*Work to be completed*. Any images in the material are to be dropped while every line is retyped exactly.

----

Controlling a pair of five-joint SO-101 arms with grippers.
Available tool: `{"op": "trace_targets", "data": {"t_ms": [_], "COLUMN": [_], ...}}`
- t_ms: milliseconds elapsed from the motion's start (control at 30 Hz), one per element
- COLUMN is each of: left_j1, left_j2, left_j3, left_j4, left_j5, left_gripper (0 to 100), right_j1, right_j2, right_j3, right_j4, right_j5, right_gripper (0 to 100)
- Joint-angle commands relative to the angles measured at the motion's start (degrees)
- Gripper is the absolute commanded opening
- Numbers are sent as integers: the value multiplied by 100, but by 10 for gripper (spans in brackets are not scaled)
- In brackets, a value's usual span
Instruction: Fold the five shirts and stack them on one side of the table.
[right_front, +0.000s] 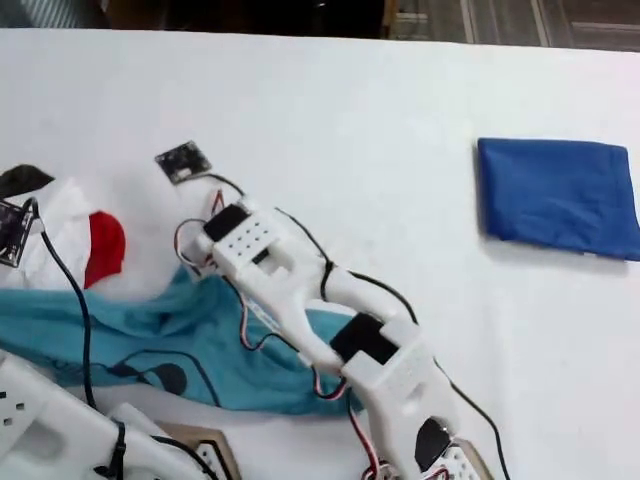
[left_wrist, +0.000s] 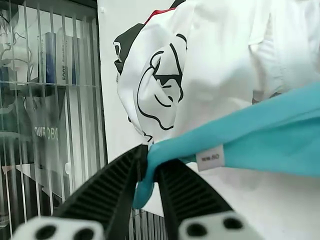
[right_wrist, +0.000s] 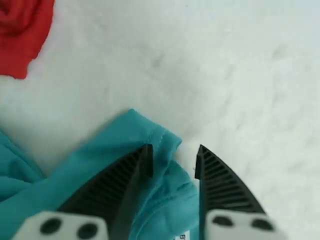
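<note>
A teal shirt (right_front: 160, 345) lies crumpled at the table's near left, partly under both arms. My left gripper (left_wrist: 148, 155) is shut on a teal edge (left_wrist: 240, 140), holding it up in front of a white shirt with a black print (left_wrist: 200, 65). My right gripper (right_wrist: 173, 155) stands open over a teal corner (right_wrist: 135, 130), one finger (right_wrist: 135, 165) resting on the cloth, the other (right_wrist: 215, 170) beside it. The right arm (right_front: 300, 280) reaches in from the near edge. A folded blue shirt (right_front: 558, 195) lies at the far right.
The white shirt (right_front: 62, 225) with a red piece (right_front: 103, 245) is bunched at the left edge beside the teal one. The left arm's white base (right_front: 50, 430) fills the near left corner. Bare white table (right_front: 380, 110) spans the middle and back.
</note>
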Motion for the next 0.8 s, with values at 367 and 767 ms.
{"op": "trace_targets", "data": {"t_ms": [367,767], "left_j1": [-62,-62], "left_j2": [-53,-53], "left_j3": [-48,-57], "left_j4": [-141,-149], "left_j5": [-62,-62], "left_gripper": [26,26], "right_j1": [66,-57], "right_j2": [716,1297], "right_j3": [-1169,-2312], "right_j4": [-31,813], "right_j5": [-352,-316], "right_gripper": [145,39]}}
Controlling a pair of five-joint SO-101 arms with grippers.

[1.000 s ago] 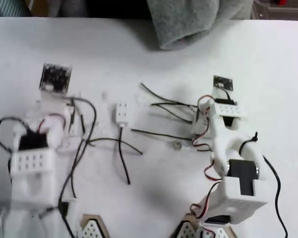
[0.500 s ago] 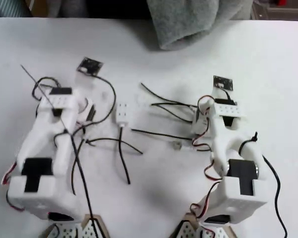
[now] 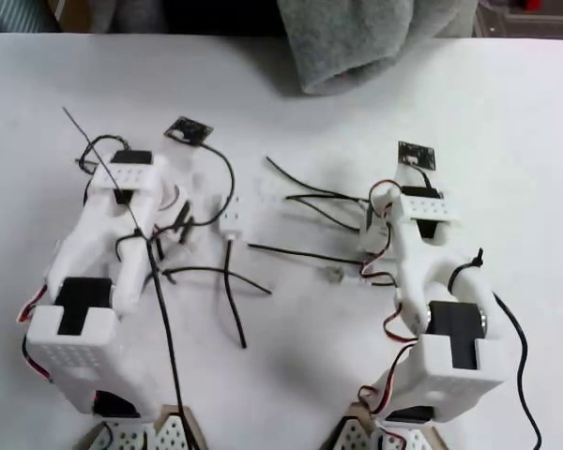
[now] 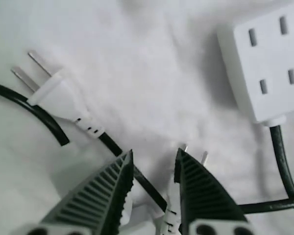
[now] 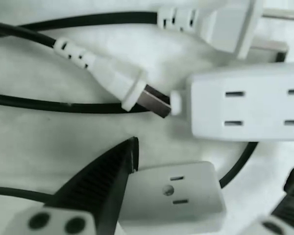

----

*Task solution*.
Controlling a pair of five-joint SO-101 arms with grippers.
Available tool: `{"op": "trace_targets", "data": {"t_ms": [_], "COLUMN": [_], ...}}`
- t_ms: milliseconds elapsed from the motion's start (control at 30 Hz), one per element
- COLUMN is each of: left_j1, left_j2, left_j3, left_j4, left_j5, left_gripper (0 to 100), right_j1, right_j2, right_j3, right_j4, right_j5, right_gripper (0 to 100)
- Joint-angle commands relative to the angles measured at the motion's start (degrees)
- Gripper is the absolute commanded opening
- Numbers are sent as integers: the value multiplied by 100, but by 10 for gripper (spans in brackets are not scaled)
- In brackets, a value's usual span
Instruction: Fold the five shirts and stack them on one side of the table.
[right_front, +0.000s] 
[left_wrist, +0.000s] 
[right_wrist, +0.000s] 
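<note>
A teal shirt (right_front: 160, 345) lies crumpled at the table's near left, partly under both arms. My left gripper (left_wrist: 148, 155) is shut on a teal edge (left_wrist: 240, 140), holding it up in front of a white shirt with a black print (left_wrist: 200, 65). My right gripper (right_wrist: 173, 155) stands open over a teal corner (right_wrist: 135, 130), one finger (right_wrist: 135, 165) resting on the cloth, the other (right_wrist: 215, 170) beside it. The right arm (right_front: 300, 280) reaches in from the near edge. A folded blue shirt (right_front: 558, 195) lies at the far right.
The white shirt (right_front: 62, 225) with a red piece (right_front: 103, 245) is bunched at the left edge beside the teal one. The left arm's white base (right_front: 50, 430) fills the near left corner. Bare white table (right_front: 380, 110) spans the middle and back.
</note>
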Motion for the next 0.8 s, with values at 367 and 767 ms.
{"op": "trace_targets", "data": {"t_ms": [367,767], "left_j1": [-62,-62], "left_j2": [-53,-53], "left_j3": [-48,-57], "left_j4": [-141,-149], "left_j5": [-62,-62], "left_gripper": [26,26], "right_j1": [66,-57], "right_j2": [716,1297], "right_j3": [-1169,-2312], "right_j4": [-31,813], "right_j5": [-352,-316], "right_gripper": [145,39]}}
Controlling a pair of five-joint SO-101 arms with grippers.

[1.000 s ago] 
[0.500 s ago] 
[now] 
[now] 
[now] 

No further answer is required.